Task requirements ▸ Repeat every entry word for word; omit all pictures.
─── Record excerpts
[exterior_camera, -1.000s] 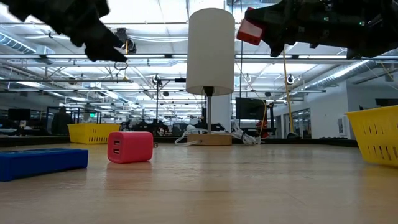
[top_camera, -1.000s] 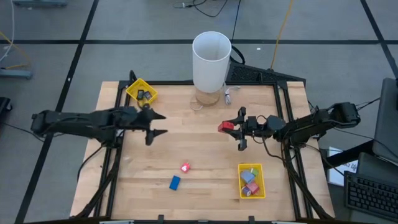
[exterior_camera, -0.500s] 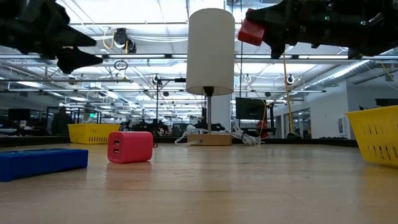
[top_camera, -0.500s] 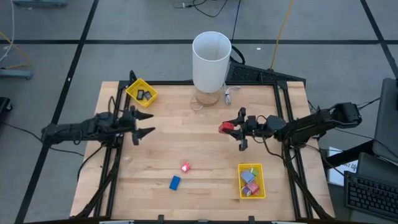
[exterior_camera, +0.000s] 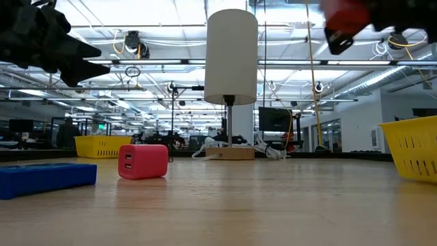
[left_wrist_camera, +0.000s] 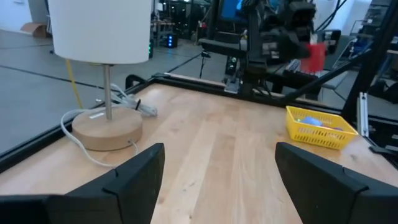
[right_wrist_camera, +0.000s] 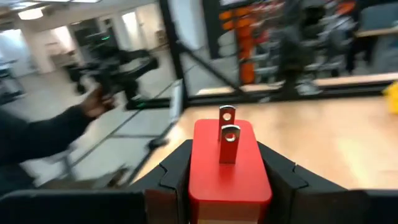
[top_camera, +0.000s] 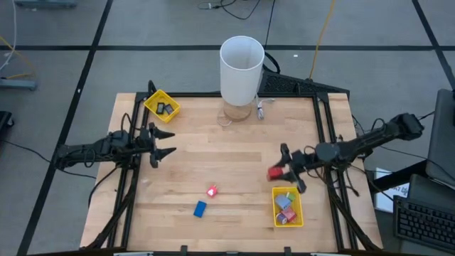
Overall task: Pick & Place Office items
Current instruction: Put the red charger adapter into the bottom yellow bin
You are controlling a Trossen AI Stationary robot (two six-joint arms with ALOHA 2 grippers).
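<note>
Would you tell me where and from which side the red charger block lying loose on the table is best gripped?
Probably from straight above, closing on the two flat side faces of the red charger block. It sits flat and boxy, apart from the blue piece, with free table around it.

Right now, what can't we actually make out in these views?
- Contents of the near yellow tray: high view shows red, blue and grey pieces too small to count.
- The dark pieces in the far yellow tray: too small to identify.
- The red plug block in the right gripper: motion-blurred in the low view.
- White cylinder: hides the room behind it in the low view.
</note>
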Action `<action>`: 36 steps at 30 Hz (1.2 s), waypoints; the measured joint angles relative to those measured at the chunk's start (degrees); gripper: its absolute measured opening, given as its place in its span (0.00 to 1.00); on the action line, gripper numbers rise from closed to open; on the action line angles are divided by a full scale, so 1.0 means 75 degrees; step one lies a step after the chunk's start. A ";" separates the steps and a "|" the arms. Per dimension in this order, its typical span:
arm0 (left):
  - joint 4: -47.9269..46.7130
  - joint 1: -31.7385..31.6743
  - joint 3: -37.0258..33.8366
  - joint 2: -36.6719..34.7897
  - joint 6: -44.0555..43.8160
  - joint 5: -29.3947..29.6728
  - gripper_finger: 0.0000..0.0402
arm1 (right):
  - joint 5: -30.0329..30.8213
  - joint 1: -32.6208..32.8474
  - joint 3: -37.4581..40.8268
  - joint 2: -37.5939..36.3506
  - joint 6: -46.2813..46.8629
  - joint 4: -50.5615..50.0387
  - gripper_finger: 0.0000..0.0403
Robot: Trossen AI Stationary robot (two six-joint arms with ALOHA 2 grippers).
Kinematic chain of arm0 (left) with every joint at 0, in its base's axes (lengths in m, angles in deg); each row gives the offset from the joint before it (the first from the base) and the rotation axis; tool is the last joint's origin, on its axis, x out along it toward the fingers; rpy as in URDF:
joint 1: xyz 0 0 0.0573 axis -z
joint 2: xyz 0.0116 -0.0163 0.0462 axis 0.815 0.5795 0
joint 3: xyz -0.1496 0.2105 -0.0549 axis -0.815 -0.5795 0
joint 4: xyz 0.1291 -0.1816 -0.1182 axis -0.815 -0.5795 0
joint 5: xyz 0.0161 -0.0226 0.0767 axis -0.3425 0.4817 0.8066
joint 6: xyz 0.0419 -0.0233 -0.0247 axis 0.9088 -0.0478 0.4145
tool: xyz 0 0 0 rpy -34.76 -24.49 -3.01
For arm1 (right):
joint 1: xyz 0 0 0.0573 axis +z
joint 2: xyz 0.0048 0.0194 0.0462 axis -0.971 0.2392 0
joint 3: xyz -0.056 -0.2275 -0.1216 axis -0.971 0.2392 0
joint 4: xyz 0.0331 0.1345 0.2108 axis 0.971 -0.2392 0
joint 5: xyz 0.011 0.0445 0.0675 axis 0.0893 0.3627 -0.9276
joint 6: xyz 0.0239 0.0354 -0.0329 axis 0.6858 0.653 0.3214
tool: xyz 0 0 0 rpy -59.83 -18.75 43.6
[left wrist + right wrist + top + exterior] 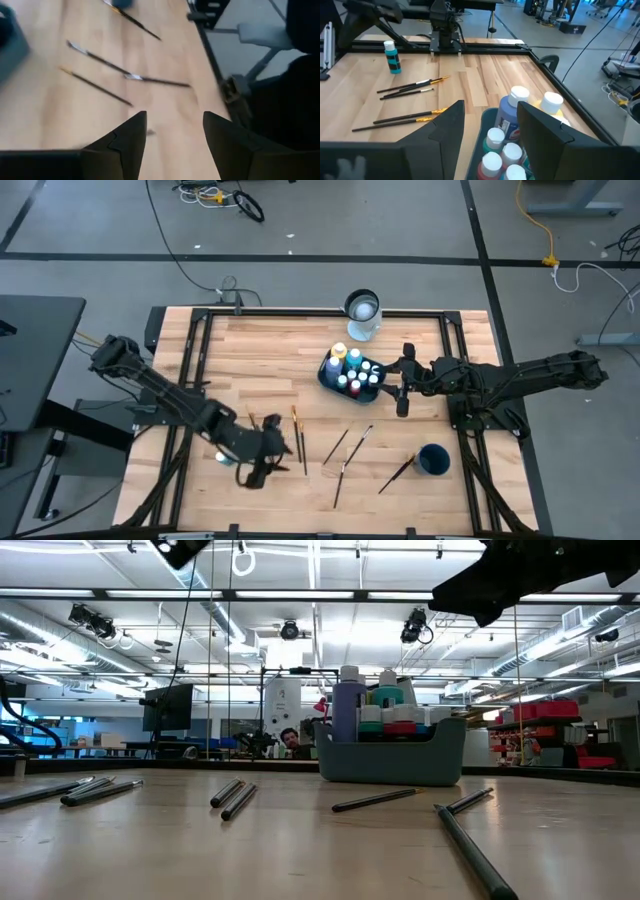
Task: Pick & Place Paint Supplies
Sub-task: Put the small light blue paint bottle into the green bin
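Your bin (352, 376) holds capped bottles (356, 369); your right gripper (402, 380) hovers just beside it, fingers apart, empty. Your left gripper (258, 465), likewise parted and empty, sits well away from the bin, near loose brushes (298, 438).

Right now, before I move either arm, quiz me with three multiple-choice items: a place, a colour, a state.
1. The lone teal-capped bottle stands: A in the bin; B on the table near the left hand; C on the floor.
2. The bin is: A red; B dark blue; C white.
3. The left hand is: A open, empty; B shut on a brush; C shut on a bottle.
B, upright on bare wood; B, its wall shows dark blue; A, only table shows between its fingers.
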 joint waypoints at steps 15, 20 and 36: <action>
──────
Output ▸
[exterior_camera, -1.000s] 
[top_camera, -1.000s] 
[exterior_camera, -0.500s] 
[top_camera, -0.500s] 
[exterior_camera, +0.000s] 
[left_wrist_camera, +0.000s] 
[right_wrist_camera, +0.000s] 
[top_camera, +0.000s] 
Overall task: Pick & Place Office items
Current instruction: Put the red charger adapter into the bottom yellow bin
You are controlling a Trossen AI Stationary robot (two six-joint arms with ALOHA 2 grippers).
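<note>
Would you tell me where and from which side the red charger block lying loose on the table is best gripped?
Probably from straight above, closing on the two flat side faces of the red charger block. It sits flat and boxy, apart from the blue piece, with free table around it.

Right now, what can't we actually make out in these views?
- Contents of the near yellow tray: high view shows red, blue and grey pieces too small to count.
- The dark pieces in the far yellow tray: too small to identify.
- The red plug block in the right gripper: motion-blurred in the low view.
- White cylinder: hides the room behind it in the low view.
</note>
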Action `<action>`: 36 steps at 30 Hz (1.2 s), waypoints; the measured joint angles relative to those measured at the chunk's start (degrees); gripper: its absolute measured opening, given as its place in its span (0.00 to 1.00); on the action line, gripper numbers rise from closed to open; on the action line angles are divided by a full scale, so 1.0 means 75 degrees; step one lies a step after the chunk's start. A ";" separates the steps and a "|" the arms. Per dimension in this order, its typical span:
arm0 (left):
  - joint 4: -47.9269..46.7130
  - joint 1: -31.7385..31.6743
  - joint 3: -37.0258..33.8366
  - joint 2: -36.6719..34.7897
  - joint 6: -44.0555..43.8160
  - joint 5: -29.3947..29.6728
  - gripper_finger: 0.0000..0.0402
arm1 (right):
  - joint 5: -30.0329..30.8213
  - joint 1: -32.6208..32.8474
  - joint 3: -37.4581..40.8268
  - joint 2: -37.5939..36.3506
  - joint 6: -46.2813..46.8629
  - joint 4: -50.5615..50.0387
  - gripper_finger: 0.0000..0.0403
Robot: Trossen AI Stationary robot (two six-joint arms with ALOHA 2 grippers).
Kinematic chain of arm0 (left) with every joint at 0, in its base's axes (lengths in m, angles in deg); each row gives the offset from the joint before it (the first from the base) and the rotation axis; tool is the last joint's origin, on its axis, x out along it toward the fingers; rpy as in URDF:
joint 1: xyz 0 0 0.0573 axis -z
joint 2: xyz 0.0116 -0.0163 0.0462 axis 0.815 0.5795 0
joint 3: xyz -0.1496 0.2105 -0.0549 axis -0.815 -0.5795 0
joint 4: xyz 0.1291 -0.1816 -0.1182 axis -0.815 -0.5795 0
joint 5: xyz 0.0161 -0.0226 0.0767 axis -0.3425 0.4817 0.8066
joint 6: xyz 0.0419 -0.0233 -0.0247 axis 0.9088 -0.0478 0.4145
tool: xyz 0 0 0 rpy -34.76 -24.49 -3.01
For arm1 (right):
joint 1: xyz 0 0 0.0573 axis +z
joint 2: xyz 0.0048 0.0194 0.0462 axis -0.971 0.2392 0
joint 3: xyz -0.056 -0.2275 -0.1216 axis -0.971 0.2392 0
joint 4: xyz 0.0331 0.1345 0.2108 axis 0.971 -0.2392 0
joint 5: xyz 0.011 0.0445 0.0675 axis 0.0893 0.3627 -0.9276
joint 6: xyz 0.0239 0.0354 -0.0329 axis 0.6858 0.653 0.3214
tool: xyz 0 0 0 rpy -59.83 -18.75 43.6
[left wrist + right wrist + top + exterior] 
Task: Pick & Place Paint Supplies
Sub-task: Put the small light blue paint bottle into the green bin
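Your bin (352, 376) holds capped bottles (356, 369); your right gripper (402, 380) hovers just beside it, fingers apart, empty. Your left gripper (258, 465), likewise parted and empty, sits well away from the bin, near loose brushes (298, 438).

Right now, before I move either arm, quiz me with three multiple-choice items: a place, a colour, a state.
1. The lone teal-capped bottle stands: A in the bin; B on the table near the left hand; C on the floor.
2. The bin is: A red; B dark blue; C white.
3. The left hand is: A open, empty; B shut on a brush; C shut on a bottle.
B, upright on bare wood; B, its wall shows dark blue; A, only table shows between its fingers.
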 joint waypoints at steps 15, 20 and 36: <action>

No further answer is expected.